Californians Bracing to Pay More For Health Care

It’s 2011 and healthcare costs continue to rise. California’s are bracing themselves for large increases in their medical insurance costs. Unfortunately, California is not the only state. The winds of rising healthcare costs and insurance premiums traditionally blow from West to East.

Anita Vogel

It’s the perfect storm in California when it comes to rising health care costs, with millions bracing for huge increases in their monthly insurance bill. What’s happening? The Golden State is one of many states that doesn’t allow for rate regulation. In addition, California is home to most all of the big insurance companies and the largest market of uninsured people. At the same time major insurers are racing to beat a July 1st deadline requiring these companies to publicly justify their rate hikes.

So, what the people of California are left with are massive increases in their health insurance premiums, to the tune of nearly 60 percent when it comes to Blue Shield in particular. Just today they caved in to public pressure and agreed to join every other insurance company in California like Aetna, Anthem Blue Cross and Pacificare to wait sixty days to raise their rates, but there’s little doubt those rate hikes are still coming later this spring.

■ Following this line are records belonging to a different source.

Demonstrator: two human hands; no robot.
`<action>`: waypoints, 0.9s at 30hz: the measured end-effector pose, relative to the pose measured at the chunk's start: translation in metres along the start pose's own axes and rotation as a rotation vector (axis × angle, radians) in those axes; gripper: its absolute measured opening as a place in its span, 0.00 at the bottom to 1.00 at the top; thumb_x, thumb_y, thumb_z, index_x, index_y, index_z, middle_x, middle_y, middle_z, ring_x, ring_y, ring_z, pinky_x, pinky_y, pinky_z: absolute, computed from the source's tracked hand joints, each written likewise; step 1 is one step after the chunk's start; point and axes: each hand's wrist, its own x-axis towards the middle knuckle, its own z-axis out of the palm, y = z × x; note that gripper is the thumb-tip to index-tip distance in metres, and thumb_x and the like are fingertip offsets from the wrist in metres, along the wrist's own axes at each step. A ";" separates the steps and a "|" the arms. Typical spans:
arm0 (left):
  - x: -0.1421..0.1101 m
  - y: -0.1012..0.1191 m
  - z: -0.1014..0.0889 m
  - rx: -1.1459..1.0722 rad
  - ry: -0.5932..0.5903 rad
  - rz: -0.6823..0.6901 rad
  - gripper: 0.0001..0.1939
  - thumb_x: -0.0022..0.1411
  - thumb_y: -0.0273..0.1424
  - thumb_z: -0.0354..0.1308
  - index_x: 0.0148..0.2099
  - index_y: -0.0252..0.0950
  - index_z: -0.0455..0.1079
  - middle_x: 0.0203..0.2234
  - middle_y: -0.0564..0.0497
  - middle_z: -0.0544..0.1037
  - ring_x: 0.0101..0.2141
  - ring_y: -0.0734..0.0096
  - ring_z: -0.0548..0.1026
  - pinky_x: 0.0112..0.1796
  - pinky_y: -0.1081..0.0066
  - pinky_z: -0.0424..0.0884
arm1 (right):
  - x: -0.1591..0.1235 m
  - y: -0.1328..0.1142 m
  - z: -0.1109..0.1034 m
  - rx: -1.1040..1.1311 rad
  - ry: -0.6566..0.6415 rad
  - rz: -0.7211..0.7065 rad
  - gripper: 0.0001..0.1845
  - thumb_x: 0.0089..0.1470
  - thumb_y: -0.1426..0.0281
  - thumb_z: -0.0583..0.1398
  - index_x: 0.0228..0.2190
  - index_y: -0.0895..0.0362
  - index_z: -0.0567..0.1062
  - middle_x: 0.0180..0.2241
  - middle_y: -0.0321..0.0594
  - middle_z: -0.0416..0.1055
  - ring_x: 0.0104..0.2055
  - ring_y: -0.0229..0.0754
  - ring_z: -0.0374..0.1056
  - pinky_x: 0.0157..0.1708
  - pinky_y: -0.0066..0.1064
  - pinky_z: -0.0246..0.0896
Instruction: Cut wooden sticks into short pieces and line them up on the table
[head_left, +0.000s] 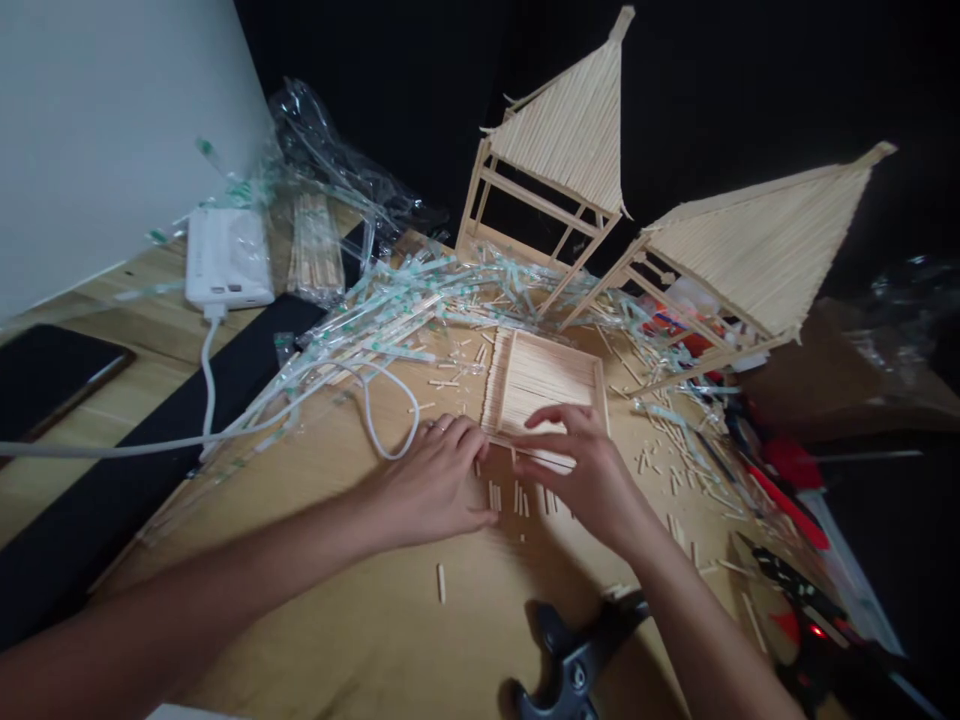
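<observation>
A square panel of pale thin wooden sticks (551, 375) lies on the table with raised strips along its edges. My left hand (444, 478) rests at its near left corner, fingers bent with their tips touching the edge and the thumb stretched apart. Over the near edge, my right hand (581, 470) has thumb and fingers apart. A thin strip along that edge runs between the hands; whether the fingers press it I cannot tell. Just in front lie short cut stick pieces (520, 498), partly under my right hand. One loose piece (441, 583) lies nearer.
Two stick-built model houses (562, 130) (757, 250) with pitched roofs stand behind. Plastic wrappers (397, 290) and stick scraps surround the panel. A white power bank (229, 258) with a cable is at left, beside a phone (56, 380). A black tool (574, 665) lies in front, more tools at right.
</observation>
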 end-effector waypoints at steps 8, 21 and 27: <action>-0.002 0.002 0.010 -0.078 -0.015 0.011 0.21 0.46 0.37 0.66 0.37 0.40 0.58 0.40 0.51 0.68 0.44 0.59 0.64 0.42 0.63 0.59 | -0.043 0.005 0.022 0.076 -0.012 0.078 0.10 0.45 0.70 0.67 0.33 0.46 0.79 0.38 0.38 0.71 0.43 0.46 0.61 0.43 0.41 0.60; -0.005 -0.002 0.016 -0.068 -0.006 0.022 0.18 0.51 0.41 0.64 0.42 0.41 0.65 0.43 0.49 0.67 0.47 0.59 0.63 0.46 0.60 0.59 | -0.043 0.003 0.029 0.123 -0.007 0.093 0.11 0.43 0.67 0.67 0.33 0.46 0.79 0.37 0.38 0.71 0.43 0.46 0.60 0.42 0.41 0.60; -0.005 -0.001 0.016 -0.072 0.002 0.018 0.16 0.51 0.40 0.64 0.41 0.41 0.66 0.43 0.50 0.67 0.47 0.59 0.64 0.46 0.60 0.60 | -0.042 0.005 0.032 0.122 -0.022 0.090 0.10 0.44 0.66 0.67 0.33 0.46 0.79 0.37 0.38 0.71 0.43 0.46 0.60 0.42 0.42 0.60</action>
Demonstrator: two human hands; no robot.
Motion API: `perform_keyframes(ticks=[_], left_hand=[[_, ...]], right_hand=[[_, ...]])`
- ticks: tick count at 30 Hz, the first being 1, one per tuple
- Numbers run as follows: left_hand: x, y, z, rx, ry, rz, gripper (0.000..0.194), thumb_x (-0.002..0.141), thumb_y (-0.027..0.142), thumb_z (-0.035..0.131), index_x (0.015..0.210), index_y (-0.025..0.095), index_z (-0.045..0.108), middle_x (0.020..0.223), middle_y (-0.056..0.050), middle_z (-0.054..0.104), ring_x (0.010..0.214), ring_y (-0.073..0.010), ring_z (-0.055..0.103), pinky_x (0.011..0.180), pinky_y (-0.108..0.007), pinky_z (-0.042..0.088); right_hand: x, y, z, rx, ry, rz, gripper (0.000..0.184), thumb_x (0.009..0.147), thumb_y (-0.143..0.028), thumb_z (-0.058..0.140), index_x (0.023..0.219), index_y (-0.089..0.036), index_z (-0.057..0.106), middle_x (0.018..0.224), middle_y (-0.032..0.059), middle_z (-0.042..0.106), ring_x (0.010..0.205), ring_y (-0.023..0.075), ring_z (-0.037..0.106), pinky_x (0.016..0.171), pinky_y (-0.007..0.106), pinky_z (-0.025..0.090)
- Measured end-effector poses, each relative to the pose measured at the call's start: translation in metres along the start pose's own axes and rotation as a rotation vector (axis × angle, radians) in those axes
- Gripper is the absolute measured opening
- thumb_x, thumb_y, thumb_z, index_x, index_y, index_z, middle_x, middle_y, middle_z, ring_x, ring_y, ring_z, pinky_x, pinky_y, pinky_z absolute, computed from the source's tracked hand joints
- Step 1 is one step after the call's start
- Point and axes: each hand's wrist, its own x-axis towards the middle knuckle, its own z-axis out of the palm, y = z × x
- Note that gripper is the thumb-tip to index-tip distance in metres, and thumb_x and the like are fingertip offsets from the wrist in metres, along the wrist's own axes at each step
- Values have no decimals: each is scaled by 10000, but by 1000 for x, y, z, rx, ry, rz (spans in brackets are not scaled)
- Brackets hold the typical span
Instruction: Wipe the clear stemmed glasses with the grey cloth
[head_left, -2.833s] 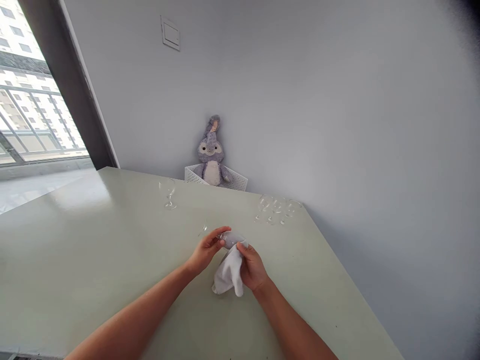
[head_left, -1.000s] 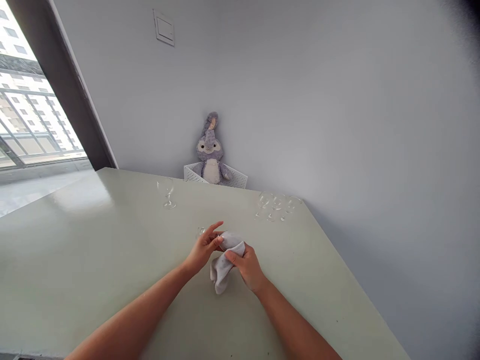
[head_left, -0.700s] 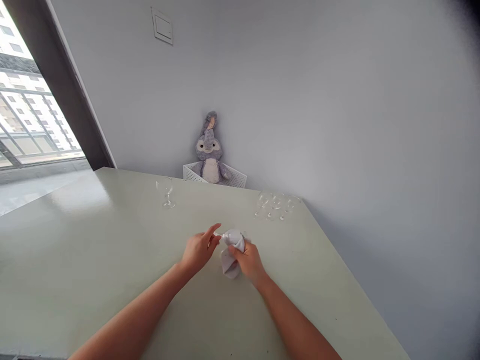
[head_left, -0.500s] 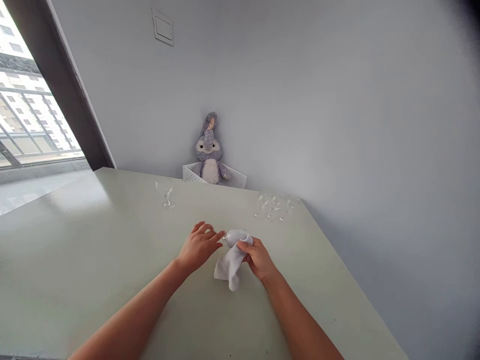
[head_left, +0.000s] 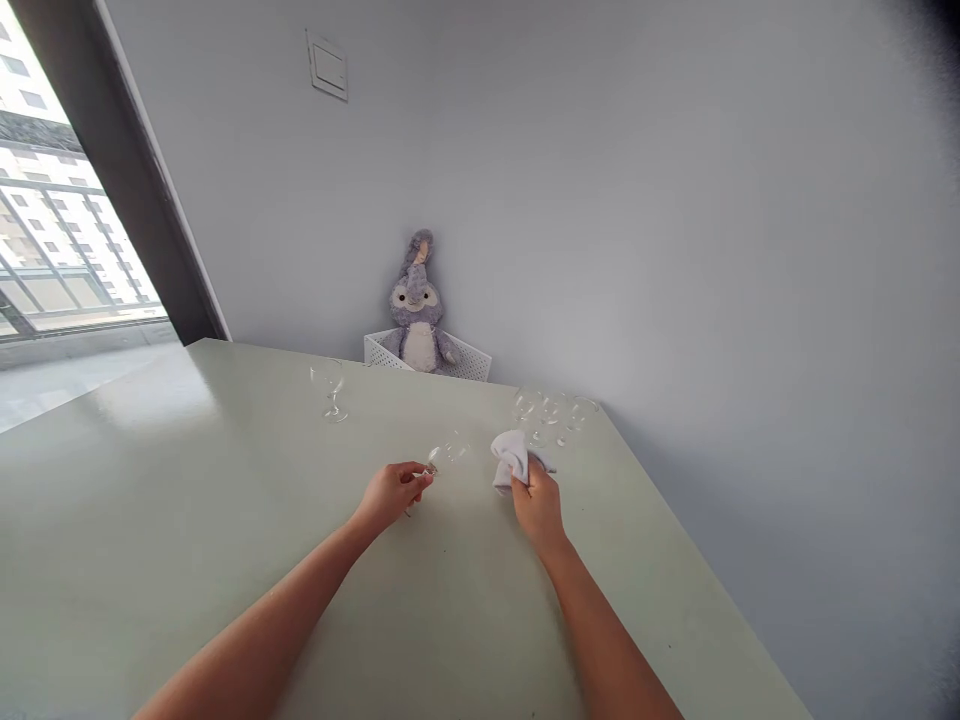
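My left hand (head_left: pixel 395 494) pinches the stem of a clear wine glass (head_left: pixel 451 447) over the middle of the table. The glass is tilted, its bowl pointing up and to the right, and its foot is mostly hidden behind my fingers. To the right, my right hand (head_left: pixel 537 502) is closed on a white cloth (head_left: pixel 511 458) bunched above its fingers. Cloth and glass are apart.
Another clear glass (head_left: pixel 330 388) stands upright at the table's back left. Several stemmed glasses (head_left: pixel 551 412) are grouped near the back right corner. Behind the table edge, a grey plush toy (head_left: pixel 418 310) sits in a white perforated basket (head_left: pixel 475 364) against the wall.
The cloth has come out of the glass bowl and moved right with my right hand. My left hand, whose fingers were spread beside the glass, has closed on its stem.
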Motion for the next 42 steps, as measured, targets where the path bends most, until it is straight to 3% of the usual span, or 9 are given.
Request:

In the meantime economists say the tough economy is also playing a role in causing insurance companies to raise their premiums. “Healthy people are dropping out of insurance,” says Dr. Neeraj Sood of the University of Southern California, ” and what happens then is it is basically the unhealthy people who are left with insurance and they cost much more and therefore premiums have to rise.”

But patients are not the only people affected by rising prices; Doctors are also feeling the heat. Dr. Mark Weiss, a long time podiatrist in Century City, California, is also a victim of bigger health care bills. “About a year and a half ago, I opened up my mail and there was a 600 dollar a month increase in my premiums for a policy that was less than good,” says Weiss. His Anthem Blue Cross coverage had gone up more than 20 percent, at the same time his patients were experiencing huge rate hikes. As a result, some of his patients dropped their insurance coverage and Weiss and other area doctors say they had little choice but to concentrate on patients who pay cash for their visits. “My overhead keeps on going up, my reimbursement goes down and that is why a lot of the doctors in the community don’t take any insurance,” adds Weiss.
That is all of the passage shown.